§ **AVAILABLE DATA**
-=-=-=-=-

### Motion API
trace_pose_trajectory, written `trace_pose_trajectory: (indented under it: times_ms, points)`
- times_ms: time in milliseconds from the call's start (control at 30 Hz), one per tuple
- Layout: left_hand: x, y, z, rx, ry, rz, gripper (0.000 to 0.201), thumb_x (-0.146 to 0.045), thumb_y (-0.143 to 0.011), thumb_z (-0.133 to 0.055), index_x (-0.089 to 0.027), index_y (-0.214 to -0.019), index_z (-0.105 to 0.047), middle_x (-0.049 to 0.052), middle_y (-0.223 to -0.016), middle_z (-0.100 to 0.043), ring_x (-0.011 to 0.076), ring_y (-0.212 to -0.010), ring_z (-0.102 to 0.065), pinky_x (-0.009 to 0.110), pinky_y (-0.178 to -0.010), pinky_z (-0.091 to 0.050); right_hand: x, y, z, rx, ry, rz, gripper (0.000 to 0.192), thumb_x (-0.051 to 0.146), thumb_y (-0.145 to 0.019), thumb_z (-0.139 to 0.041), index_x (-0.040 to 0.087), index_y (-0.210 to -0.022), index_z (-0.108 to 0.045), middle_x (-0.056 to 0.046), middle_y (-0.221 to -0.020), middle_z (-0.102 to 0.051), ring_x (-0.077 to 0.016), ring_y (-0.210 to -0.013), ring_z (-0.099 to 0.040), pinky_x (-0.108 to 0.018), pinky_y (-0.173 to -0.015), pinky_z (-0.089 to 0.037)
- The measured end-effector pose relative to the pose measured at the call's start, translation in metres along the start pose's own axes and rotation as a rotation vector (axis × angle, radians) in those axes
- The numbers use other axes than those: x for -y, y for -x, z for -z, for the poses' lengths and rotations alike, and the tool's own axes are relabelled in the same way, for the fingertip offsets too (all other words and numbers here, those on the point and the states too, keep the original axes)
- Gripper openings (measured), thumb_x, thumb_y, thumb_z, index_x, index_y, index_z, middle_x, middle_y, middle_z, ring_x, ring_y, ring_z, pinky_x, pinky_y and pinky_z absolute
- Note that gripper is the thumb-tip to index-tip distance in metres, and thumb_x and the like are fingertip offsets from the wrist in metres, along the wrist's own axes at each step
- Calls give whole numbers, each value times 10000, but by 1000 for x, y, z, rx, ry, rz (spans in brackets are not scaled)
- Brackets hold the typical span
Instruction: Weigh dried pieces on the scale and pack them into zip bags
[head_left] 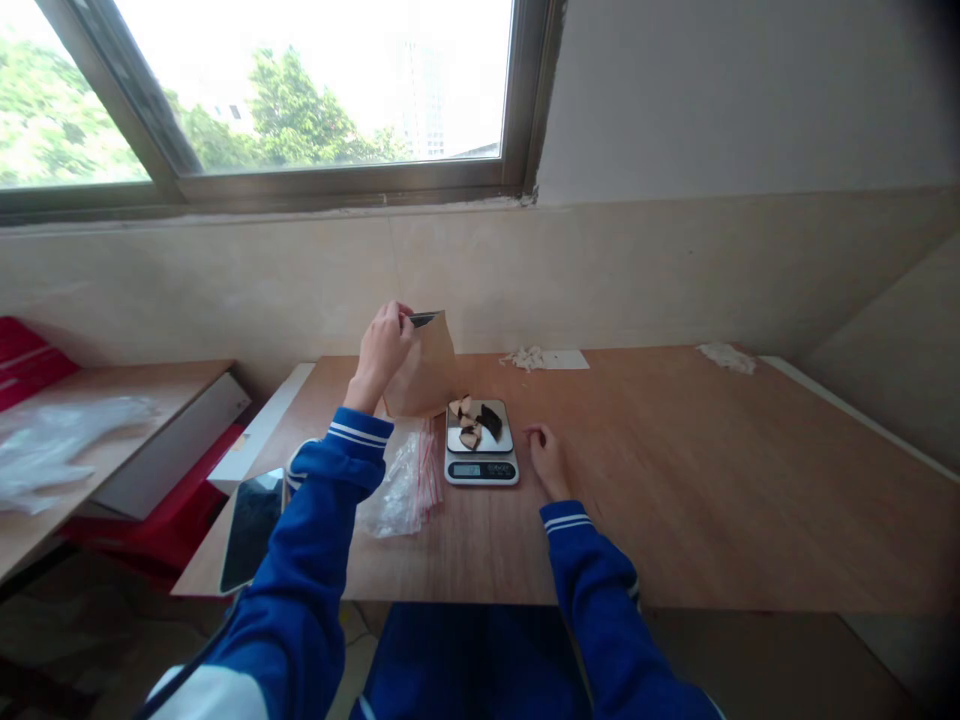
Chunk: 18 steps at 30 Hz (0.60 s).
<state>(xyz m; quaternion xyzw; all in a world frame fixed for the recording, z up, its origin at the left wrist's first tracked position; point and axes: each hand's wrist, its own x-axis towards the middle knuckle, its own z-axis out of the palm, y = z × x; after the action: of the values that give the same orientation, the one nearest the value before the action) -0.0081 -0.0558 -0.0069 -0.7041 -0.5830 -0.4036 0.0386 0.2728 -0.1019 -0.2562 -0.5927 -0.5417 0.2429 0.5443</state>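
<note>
My left hand (386,348) is closed on the upper left edge of a brown paper bag (425,375), which stands upright behind the scale with its dark mouth showing. A white digital kitchen scale (481,472) sits in front of me with its display lit; the digits are too small to read. On its plate lie several dried slices (470,436), pale with dark edges, and one darker piece (490,420). My right hand (548,462) rests on the table just right of the scale, apart from it, with the fingers curled in and nothing visible in them.
Clear zip bags (405,490) with red seals lie left of the scale. A tablet (253,530) is at the table's left edge. Pale scraps (526,357) and a white sheet (565,359) lie at the back. Crumpled plastic (60,445) covers part of a side table.
</note>
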Motion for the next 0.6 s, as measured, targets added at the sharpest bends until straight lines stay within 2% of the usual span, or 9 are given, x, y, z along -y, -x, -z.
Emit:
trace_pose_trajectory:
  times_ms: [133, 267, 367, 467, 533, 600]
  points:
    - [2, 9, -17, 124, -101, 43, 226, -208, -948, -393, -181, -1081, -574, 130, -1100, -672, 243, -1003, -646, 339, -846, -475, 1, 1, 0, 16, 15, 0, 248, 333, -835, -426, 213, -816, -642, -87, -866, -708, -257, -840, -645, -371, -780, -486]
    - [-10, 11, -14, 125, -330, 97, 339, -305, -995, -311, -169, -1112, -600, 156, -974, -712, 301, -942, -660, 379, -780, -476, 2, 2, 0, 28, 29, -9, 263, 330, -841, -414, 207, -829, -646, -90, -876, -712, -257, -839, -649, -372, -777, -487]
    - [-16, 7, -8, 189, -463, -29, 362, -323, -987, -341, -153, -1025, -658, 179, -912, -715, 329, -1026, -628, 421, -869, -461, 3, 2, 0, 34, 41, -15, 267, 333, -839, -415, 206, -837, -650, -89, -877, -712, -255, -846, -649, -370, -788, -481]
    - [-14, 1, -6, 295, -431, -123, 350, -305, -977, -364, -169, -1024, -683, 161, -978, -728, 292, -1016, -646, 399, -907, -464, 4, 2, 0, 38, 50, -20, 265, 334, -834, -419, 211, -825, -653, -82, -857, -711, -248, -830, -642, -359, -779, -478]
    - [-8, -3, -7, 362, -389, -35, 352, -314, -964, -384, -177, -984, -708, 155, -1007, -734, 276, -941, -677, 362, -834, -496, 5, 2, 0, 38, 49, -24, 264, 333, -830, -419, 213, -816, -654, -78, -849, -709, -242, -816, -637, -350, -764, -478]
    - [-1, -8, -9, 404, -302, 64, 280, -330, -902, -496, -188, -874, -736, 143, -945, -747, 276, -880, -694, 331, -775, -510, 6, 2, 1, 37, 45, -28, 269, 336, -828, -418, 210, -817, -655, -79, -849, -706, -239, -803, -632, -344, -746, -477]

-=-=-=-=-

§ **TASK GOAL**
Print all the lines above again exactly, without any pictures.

§ **YOUR SOLUTION**
### Motion API
trace_pose_trajectory, written `trace_pose_trajectory: (indented under it: times_ms, points)`
- times_ms: time in milliseconds from the call's start (control at 30 Hz), one per tuple
- Layout: left_hand: x, y, z, rx, ry, rz, gripper (0.000 to 0.201), thumb_x (-0.146 to 0.045), thumb_y (-0.143 to 0.011), thumb_z (-0.133 to 0.055), index_x (-0.089 to 0.027), index_y (-0.214 to -0.019), index_z (-0.105 to 0.047), middle_x (-0.049 to 0.052), middle_y (-0.223 to -0.016), middle_z (-0.100 to 0.043), ring_x (-0.011 to 0.076), ring_y (-0.212 to -0.010), ring_z (-0.102 to 0.065), pinky_x (-0.009 to 0.110), pinky_y (-0.178 to -0.010), pinky_z (-0.091 to 0.050); right_hand: x, y, z, rx, ry, rz, gripper (0.000 to 0.192), thumb_x (-0.051 to 0.146), thumb_y (-0.145 to 0.019), thumb_z (-0.139 to 0.041), index_x (-0.040 to 0.087), index_y (-0.210 to -0.022), index_z (-0.108 to 0.045), middle_x (-0.056 to 0.046), middle_y (-0.221 to -0.020), middle_z (-0.102 to 0.051), ring_x (-0.077 to 0.016), ring_y (-0.210 to -0.013), ring_z (-0.099 to 0.040), pinky_x (-0.108 to 0.018), pinky_y (-0.173 to -0.015), pinky_z (-0.089 to 0.037)
- The measured end-effector pose relative to the pose measured at the call's start, translation in metres along the start pose's own axes and rotation as a rotation vector (axis × angle, radians) in those axes
- The numbers use other axes than those: x for -y, y for -x, z for -z, for the poses' lengths and rotations alike, and the tool's own axes are relabelled in the same way, for the fingertip offsets too (all other words and numbers here, those on the point and the states too, keep the original axes)
- Gripper openings (measured), thumb_x, thumb_y, thumb_z, index_x, index_y, index_z, middle_x, middle_y, middle_z, ring_x, ring_y, ring_z, pinky_x, pinky_y and pinky_z absolute
- Note that gripper is the thumb-tip to index-tip distance in metres, and thumb_x and the like are fingertip offsets from the wrist in metres, along the wrist's own axes at each step
- Calls give whole numbers, each value times 10000, but by 1000 for x, y, z, rx, ry, rz (spans in brackets are not scaled)
- Brackets hold the typical span
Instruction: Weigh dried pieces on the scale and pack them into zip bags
[head_left] 
Chunk: 18 steps at 30 Hz (0.60 s).
<state>(xyz m; quaternion xyzw; all in a world frame fixed for the recording, z up, its origin at the left wrist's first tracked position; point and axes: each hand's wrist, its own x-axis towards the middle knuckle, its own z-axis out of the palm, y = z × x; after the action: of the values that give the same orientation, the one nearest the value before the action) -0.0081 -0.0558 -0.0069 -0.7041 -0.5830 -0.4036 0.0386 0.2728 -0.1019 -0.2562 -0.5927 -0.5417 0.2429 0.5443</state>
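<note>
My left hand (386,348) is closed on the upper left edge of a brown paper bag (425,375), which stands upright behind the scale with its dark mouth showing. A white digital kitchen scale (481,472) sits in front of me with its display lit; the digits are too small to read. On its plate lie several dried slices (470,436), pale with dark edges, and one darker piece (490,420). My right hand (548,462) rests on the table just right of the scale, apart from it, with the fingers curled in and nothing visible in them.
Clear zip bags (405,490) with red seals lie left of the scale. A tablet (253,530) is at the table's left edge. Pale scraps (526,357) and a white sheet (565,359) lie at the back. Crumpled plastic (60,445) covers part of a side table.
</note>
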Motion for the next 0.6 s, as measured, targets added at the sharpest bends until straight lines stay within 2% of the usual span, or 9 are given, x, y, z along -y, -x, -z.
Emit:
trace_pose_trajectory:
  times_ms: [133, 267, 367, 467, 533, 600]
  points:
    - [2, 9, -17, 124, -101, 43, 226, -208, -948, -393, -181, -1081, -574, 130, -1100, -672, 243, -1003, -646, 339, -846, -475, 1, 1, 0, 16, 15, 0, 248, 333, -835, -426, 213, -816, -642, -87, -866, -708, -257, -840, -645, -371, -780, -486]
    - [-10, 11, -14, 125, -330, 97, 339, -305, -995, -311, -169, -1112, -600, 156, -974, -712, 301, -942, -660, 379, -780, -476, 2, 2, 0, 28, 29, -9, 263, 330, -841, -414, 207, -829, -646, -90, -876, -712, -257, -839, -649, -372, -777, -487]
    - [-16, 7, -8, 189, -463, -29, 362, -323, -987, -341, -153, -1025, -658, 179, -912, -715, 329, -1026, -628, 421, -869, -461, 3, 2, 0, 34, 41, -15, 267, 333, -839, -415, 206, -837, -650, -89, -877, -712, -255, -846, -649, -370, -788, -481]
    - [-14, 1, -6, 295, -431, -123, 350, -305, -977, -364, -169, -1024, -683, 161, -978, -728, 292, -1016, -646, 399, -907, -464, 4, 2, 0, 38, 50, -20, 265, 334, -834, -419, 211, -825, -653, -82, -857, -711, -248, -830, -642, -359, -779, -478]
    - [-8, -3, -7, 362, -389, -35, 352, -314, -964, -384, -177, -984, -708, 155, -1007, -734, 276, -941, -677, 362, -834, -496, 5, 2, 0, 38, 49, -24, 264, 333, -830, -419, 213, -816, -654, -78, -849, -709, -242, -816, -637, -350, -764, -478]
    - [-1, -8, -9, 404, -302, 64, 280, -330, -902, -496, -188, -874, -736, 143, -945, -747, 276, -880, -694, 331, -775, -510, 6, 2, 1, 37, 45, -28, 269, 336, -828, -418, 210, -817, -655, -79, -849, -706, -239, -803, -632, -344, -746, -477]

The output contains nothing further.